So, that’s your lot. Three series of six episodes each, 18 hours of tv in total, and ‘Silk’ bows out. As it does not appear to have been planned (at the time of making) to be the final finale, will everything be wrapped up nicely?

 

Plot 

Last week, unusually, the major plot line of the Court part of the episode wasn’t wrapped up in one hour. The major part of this was the murder trial of Sean MacBride.

We left as Sean was having a fight with Clive (who has left the case as a result). The trial carries on with only two silks from Shoe Lane. And then one, as Caroline went AWOL at a crucial time, leaving Amy to take one of the main police officers in chief. Everyone is getting a bit tense and rattled. And Martha keeps making speeches. And the witnesses are over-acting. By a third of the way through it’s turned into a slagging match between everyone in Court.

And as with all good courtroom dramas, there’s a late rabbit out of the hat – here, the gun has turned up in very suspicious circumstances. But it does mean Martha gets a snog. This, however, perks Martha’s brain and she spots a way of proving the bent copper is a bent copper. The bent copper has learnt from Martha and decides the best form of defence when asked difficult questions is to make speeches.

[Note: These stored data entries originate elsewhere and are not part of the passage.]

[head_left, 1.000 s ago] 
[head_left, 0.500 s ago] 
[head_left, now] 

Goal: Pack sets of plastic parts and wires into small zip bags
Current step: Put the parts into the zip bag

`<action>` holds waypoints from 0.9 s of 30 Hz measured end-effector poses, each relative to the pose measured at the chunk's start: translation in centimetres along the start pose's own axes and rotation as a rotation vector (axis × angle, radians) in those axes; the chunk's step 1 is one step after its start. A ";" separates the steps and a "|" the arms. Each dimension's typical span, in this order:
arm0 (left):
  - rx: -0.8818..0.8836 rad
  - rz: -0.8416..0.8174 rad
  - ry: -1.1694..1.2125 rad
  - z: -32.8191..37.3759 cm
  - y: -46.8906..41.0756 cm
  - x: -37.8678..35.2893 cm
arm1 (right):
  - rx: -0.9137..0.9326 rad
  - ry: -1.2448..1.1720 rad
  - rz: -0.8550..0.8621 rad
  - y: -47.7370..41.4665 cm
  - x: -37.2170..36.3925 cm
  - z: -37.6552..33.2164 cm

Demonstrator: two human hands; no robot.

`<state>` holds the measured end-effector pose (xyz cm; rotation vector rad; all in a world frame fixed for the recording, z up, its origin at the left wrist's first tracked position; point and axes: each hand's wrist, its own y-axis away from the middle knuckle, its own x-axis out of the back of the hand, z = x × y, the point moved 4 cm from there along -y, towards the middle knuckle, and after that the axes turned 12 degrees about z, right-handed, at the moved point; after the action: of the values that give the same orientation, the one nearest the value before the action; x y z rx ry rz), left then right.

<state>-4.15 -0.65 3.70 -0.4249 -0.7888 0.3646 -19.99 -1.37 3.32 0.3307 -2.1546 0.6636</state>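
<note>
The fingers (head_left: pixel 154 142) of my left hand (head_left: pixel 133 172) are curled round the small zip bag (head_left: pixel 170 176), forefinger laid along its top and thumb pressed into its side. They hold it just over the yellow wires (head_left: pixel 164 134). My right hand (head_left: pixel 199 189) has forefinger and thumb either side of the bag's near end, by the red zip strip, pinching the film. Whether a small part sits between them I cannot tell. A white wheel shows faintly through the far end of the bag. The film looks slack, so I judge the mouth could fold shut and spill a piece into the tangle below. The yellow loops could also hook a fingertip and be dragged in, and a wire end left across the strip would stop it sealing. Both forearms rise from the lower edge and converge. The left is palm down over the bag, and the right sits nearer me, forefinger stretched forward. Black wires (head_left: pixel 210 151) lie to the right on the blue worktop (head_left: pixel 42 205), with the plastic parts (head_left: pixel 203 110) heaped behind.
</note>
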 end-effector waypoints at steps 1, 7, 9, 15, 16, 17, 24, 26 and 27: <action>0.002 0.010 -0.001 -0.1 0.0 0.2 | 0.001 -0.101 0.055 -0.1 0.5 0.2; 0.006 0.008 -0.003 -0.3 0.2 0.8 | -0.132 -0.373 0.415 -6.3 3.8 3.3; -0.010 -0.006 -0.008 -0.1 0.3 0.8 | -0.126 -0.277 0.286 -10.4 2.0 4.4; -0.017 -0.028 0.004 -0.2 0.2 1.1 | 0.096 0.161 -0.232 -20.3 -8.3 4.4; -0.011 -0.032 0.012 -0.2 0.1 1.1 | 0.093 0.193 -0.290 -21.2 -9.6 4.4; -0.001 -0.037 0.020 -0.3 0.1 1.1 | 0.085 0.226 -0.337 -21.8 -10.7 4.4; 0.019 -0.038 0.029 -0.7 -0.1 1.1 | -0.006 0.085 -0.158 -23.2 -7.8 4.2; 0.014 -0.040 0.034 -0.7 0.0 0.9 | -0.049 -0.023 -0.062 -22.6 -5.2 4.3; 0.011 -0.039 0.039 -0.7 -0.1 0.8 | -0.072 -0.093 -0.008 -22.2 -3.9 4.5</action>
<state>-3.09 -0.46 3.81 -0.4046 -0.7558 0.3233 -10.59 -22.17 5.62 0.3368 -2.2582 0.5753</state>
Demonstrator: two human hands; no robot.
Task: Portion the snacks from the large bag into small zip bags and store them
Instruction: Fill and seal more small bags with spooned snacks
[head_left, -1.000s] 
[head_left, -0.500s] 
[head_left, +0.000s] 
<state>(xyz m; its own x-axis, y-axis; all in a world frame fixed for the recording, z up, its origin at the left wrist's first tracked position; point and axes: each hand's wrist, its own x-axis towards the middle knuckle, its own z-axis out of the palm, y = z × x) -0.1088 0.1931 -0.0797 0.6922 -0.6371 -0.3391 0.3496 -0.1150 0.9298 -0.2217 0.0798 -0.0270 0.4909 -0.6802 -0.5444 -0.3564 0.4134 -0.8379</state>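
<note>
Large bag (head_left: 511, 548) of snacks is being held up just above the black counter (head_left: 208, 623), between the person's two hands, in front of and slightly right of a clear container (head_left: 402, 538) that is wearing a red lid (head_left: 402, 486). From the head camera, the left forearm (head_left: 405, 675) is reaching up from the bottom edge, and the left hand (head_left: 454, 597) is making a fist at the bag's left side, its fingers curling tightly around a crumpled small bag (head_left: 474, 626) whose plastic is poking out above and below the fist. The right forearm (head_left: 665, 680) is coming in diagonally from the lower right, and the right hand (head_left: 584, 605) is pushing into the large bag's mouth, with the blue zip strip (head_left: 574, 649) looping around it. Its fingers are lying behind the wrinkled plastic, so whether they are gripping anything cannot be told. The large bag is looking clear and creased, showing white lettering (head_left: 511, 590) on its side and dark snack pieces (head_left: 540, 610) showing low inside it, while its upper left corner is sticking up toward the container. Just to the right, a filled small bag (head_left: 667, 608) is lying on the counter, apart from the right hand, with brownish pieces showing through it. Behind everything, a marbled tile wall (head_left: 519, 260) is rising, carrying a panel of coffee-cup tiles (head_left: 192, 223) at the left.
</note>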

Micky Joy popped up in prison last week, and this week he took more of a centre stage, as the miserable sage of the legal world, with a slight touch of the Mystic Megs.

The two plotlines inevitably inter-twine and get even more silly. I won’t go into to much of that, for fear of spoilers.

Shoe Lane we have :

  1. Who’s going to be head of chambers?
  2. Will Amy Lang be a tenant?
  3. What’s going to happen to Amy’s complaint of sexual harassment?
  4. And finally, and most importantly, what’s going to happy to Billy?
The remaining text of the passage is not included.